● **Task prompt**
The line with "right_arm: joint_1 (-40" marks where to begin; print it and all lines after it in the material below exactly, skipping pictures.

● **Recorded data**
----------------

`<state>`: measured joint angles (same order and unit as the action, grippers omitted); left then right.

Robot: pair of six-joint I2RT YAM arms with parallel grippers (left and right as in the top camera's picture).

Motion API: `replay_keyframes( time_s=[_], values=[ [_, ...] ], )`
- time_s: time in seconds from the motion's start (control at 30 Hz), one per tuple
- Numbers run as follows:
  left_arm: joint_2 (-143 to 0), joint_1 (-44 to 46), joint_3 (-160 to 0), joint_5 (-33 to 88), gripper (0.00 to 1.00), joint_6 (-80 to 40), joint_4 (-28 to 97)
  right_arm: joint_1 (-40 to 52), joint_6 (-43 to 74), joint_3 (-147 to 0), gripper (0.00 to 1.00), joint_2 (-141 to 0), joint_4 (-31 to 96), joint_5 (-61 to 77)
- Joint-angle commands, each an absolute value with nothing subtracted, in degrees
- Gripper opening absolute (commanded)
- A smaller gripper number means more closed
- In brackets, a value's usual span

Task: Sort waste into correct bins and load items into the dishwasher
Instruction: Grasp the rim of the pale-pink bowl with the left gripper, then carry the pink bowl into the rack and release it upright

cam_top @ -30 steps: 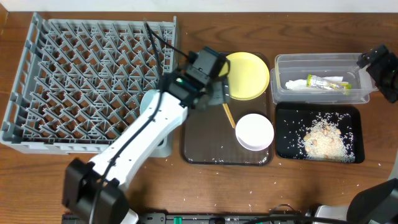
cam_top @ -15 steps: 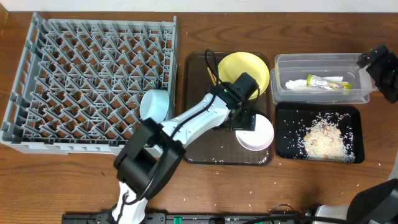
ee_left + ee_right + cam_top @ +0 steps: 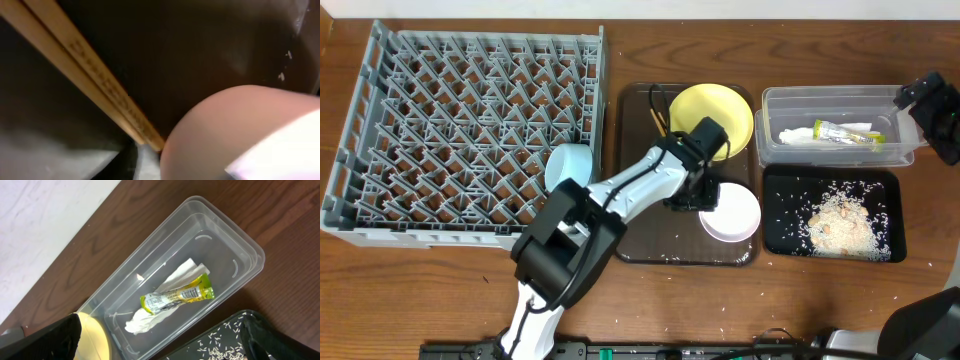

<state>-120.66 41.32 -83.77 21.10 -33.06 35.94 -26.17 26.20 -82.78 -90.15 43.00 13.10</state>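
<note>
Wooden chopsticks seem pinched between left fingers beside white bowl; right fingers spread wide.

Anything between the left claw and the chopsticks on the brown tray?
Nothing visible. In the wrist view the chopsticks lie bare on the tray, close in front of the left claw. The white bowl sits close beside their end, not over them.
</note>
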Motion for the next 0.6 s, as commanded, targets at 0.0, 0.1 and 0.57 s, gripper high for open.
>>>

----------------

● **Reply**
  right_arm: joint_1 (-40 to 52), joint_6 (-43 to 74), joint_3 (-147 to 0), gripper (0.00 to 1.00), joint_2 (-141 to 0), joint_4 (-31 to 96), joint_5 (-61 to 77)
- Joint-angle commands, each an absolute value with nothing subtracted, in degrees
- Gripper opening absolute (commanded)
- A smaller gripper number means more closed
- In brackets, a value's usual span

Task: Sort waste into correct bins and load items into the dishwasher
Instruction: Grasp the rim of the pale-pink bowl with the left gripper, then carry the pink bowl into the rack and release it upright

cam_top @ -30 steps: 
cam_top @ -15 steps: 
ee_left + ee_right + cam_top @ +0 steps: 

<state>-120.66 41.32 -83.77 21.10 -33.06 35.94 -26.17 26.20 -82.78 -90.15 43.00 13.10</state>
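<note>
Wooden chopsticks seem pinched between left fingers beside white bowl; right fingers spread wide.

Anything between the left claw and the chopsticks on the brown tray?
Nothing visible. In the wrist view the chopsticks lie bare on the tray, close in front of the left claw. The white bowl sits close beside their end, not over them.
</note>
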Motion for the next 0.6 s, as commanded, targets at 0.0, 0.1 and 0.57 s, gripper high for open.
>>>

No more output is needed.